Могучая рука поднялась, сжимаясь в кулак.
— Если хоть кто из вас полезет драться, нахулиганит, или еще чего доброго, попробует выпить!.. Я вас этими вот руками… И не посмотрю, что уже большие. Вам ясно?
— Ура! — вразнобой закричали пацаны, оглядываясь на стайку цветных девочек, своих и нескольких местных, стоящих поодаль в деревянных позах, — ура и ура, мы будем самые тихие! Самые-самые!
— Угу, — поморщилась трудовичка, выразительно поднося руки к ушам, — оно и слышно. В одиннадцать тридцать, как штык, спать. Мы с Надеждой Петровной лично проверим.

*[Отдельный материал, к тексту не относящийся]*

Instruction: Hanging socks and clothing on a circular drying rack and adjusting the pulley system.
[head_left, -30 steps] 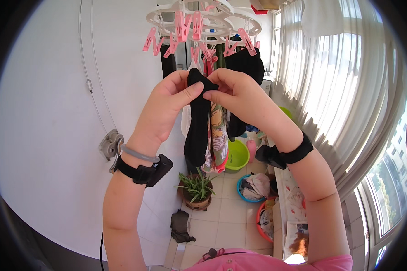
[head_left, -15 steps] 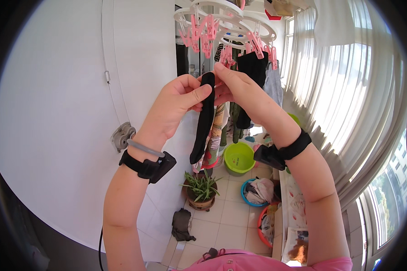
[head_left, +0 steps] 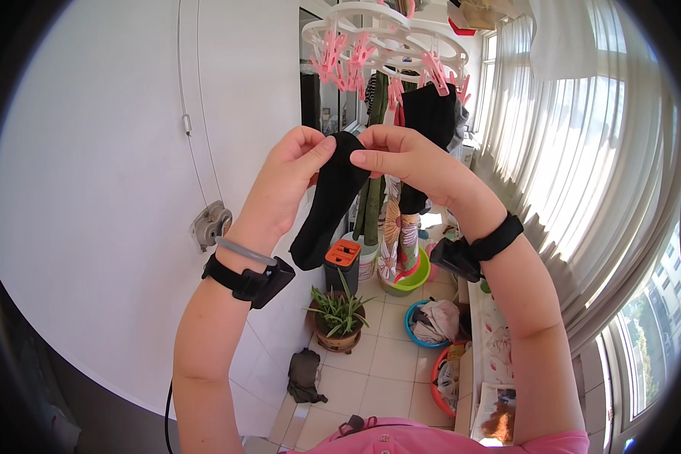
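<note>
A black sock (head_left: 329, 200) hangs between my hands, its top edge pinched at both sides and its toe end slanting down to the left. My left hand (head_left: 293, 168) has thumb and fingers closed on the left side of the top. My right hand (head_left: 408, 160) grips the right side the same way. Just above is a white round drying hanger (head_left: 386, 34) with several pink clips (head_left: 330, 57). Another black sock (head_left: 429, 113) is clipped on the hanger's right side, behind my right hand, which partly covers it.
Patterned cloth (head_left: 398, 238) and dark green cloth (head_left: 371, 204) hang farther back. A potted plant (head_left: 338, 312), a dark bin with an orange lid (head_left: 343, 261), a green basin (head_left: 416, 281), a blue basin (head_left: 409, 325) and a red basin (head_left: 437, 390) stand on the tiles. Curtained windows (head_left: 583, 129) line the right.
The sock in my hands has turned from a narrow edge-on strip to its broad side. My right hand now grips its top edge. The hanger and hanging laundry have swung round.
</note>
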The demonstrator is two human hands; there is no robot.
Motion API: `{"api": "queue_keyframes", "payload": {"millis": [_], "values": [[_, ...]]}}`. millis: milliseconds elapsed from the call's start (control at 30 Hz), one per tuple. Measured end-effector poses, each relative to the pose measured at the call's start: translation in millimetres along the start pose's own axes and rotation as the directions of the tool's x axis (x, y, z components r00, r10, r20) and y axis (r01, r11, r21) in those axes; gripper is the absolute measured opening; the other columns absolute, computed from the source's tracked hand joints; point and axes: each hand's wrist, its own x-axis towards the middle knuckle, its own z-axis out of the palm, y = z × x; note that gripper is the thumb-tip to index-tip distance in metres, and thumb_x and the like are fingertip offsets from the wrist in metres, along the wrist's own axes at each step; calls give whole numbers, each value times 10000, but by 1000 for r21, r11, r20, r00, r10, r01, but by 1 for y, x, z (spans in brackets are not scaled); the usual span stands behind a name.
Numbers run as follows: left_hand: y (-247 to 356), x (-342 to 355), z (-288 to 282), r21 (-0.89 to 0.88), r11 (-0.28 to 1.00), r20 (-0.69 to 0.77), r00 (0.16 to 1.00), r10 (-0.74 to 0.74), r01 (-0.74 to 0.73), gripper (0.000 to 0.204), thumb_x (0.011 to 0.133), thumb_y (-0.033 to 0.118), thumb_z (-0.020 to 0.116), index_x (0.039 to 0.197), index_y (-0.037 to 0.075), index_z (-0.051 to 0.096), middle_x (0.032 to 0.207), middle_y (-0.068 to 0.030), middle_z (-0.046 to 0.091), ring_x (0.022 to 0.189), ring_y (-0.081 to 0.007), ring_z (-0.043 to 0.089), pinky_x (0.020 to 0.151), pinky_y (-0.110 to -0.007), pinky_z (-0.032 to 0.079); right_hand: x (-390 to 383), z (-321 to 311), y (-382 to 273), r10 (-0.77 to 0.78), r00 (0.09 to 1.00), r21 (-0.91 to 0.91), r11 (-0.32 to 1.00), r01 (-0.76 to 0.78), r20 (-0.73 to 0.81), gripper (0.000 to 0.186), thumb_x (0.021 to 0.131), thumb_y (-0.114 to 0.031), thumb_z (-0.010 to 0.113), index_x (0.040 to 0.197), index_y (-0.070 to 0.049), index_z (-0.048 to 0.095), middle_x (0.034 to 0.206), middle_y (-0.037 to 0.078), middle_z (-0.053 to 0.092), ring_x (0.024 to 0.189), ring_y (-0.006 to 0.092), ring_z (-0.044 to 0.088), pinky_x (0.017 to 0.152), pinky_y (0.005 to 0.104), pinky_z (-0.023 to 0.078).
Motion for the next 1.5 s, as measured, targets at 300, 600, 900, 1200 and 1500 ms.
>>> {"api": "queue_keyframes", "payload": {"millis": [300, 600, 900, 1200, 1500], "values": [[-3, -1, 0, 8, 1000, -45, 999, 25, -24, 126, 933, 233, 596, 936, 113, 556, 829, 59, 576, 729, -33, 492, 664, -216, 387, 7, 5, 7, -184, 977, 250, 946, 206, -109, 164, 877, -231, 666, 934, -82, 632, 847, -61, 583, 820, 33, 504, 744, 193, 379], [-11, 2, -4, 6, 999, -87, 995, 50, -49, 120, 942, 230, 571, 966, 113, 566, 834, 65, 570, 749, -32, 488, 669, -206, 379, 11, 6, 14, -215, 976, 471, 860, 199, -20, 129, 938, -225, 569, 1001, -114, 593, 900, -88, 520, 877, 20, 454, 818, 192, 357], [-21, -6, -10, -17, 1000, -172, 985, -17, 14, 185, 952, 144, 503, 1119, 65, 514, 897, -5, 587, 761, -65, 536, 680, -223, 434, 12, 14, 12, -149, 988, 288, 945, 157, -48, 177, 989, -246, 497, 1133, -148, 526, 956, -98, 514, 917, -12, 469, 814, 165, 381], [-22, -13, -8, 40, 999, -109, 994, -29, 34, 319, 973, 276, 496, 1185, 45, 552, 1010, -17, 612, 899, -91, 555, 831, -269, 444, 12, 27, 15, -253, 965, 103, 960, 259, -71, 177, 975, -246, 526, 1050, -88, 499, 896, -67, 470, 853, 34, 421, 778, 193, 369], [-22, -8, -18, 200, 980, -68, 998, 0, 14, 187, 893, 237, 653, 925, 53, 657, 809, 38, 590, 735, -63, 500, 656, -222, 406, 11, 22, 11, -475, 871, -475, 800, 367, -125, 192, 850, -157, 679, 871, 13, 592, 701, 17, 571, 633, 90, 494, 600, 245, 431]]}}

Лора, будто плывя внутри себя, улыбалась, стоя в уже расходящейся толпе, искала глазами Инну, а той как-то не было видно. И вдруг рядом возник Олежка, тронул ее опущенную руку.
— Погуляем?
И они ушли, ни разу не обернувшись. Хотя Лора подумала с раскаянием, о том, что Инна, наверное, станет ее искать, но сразу подумала и дальше, та зевала под конец вечера, скорее всего, вернется в дом, и сразу заснет, как привыкла дома, под крылышком мамы-медсестры и папы-врача, в полдесятого уже в постели, в любой день в любом месте — сама так говорила. Про Настю Лора подумала тоже, очень быстро и коротко, и не стала дальше, потому что непонятно, то ли Настя врала ей про Олежку специально, ведь он похоже, нравится ей самой. То ли…
Но тут Олежка что-то спросил, и все мысли вылетели у нее из головы.
Они шли медленно, приноравливаясь к шагам друг друга. Болтали, смеялись, рассказывали пустяки, спрашивали и слушали. Лора половины не понимала ни из его слов, ни из собственных, потому что держала его под руку и он прижимал ее локоть к своему боку. А еще наклонялся, чтоб тихо сказать и тогда дыхание щекотало ей ухо.
Где-то там, в темноте, иногда появляясь на свету, гуляли еще какие-то тени, неважно, чьи. Вдалеке кто-то закричал, на него закричали в ответ, но драться не стали, засмеялись, расходясь. И Лора сильно обрадовалась этому. Потому что ведь еще воскресенье, и половина недели, совсем ни к чему сердить взрослых, чтоб гнали их после ужина сразу спать.
— Надо за дома уйти.
— Что? — она подняла лицо к его лицу.
— Тут фонари, звезды плохо видно. Нужно там, где темно. Вон, где роза начинается. Пойдем?
— Пойдем. Она была утренняя. Еще вечерняя. Теперь будет ночная.
— Что?
— Ну, роза. Мы ее утром видели. И вечером. А что розы делают ночью, мы не видели.
— Я видел, — засмеялся Олежка, — сейчас покажу.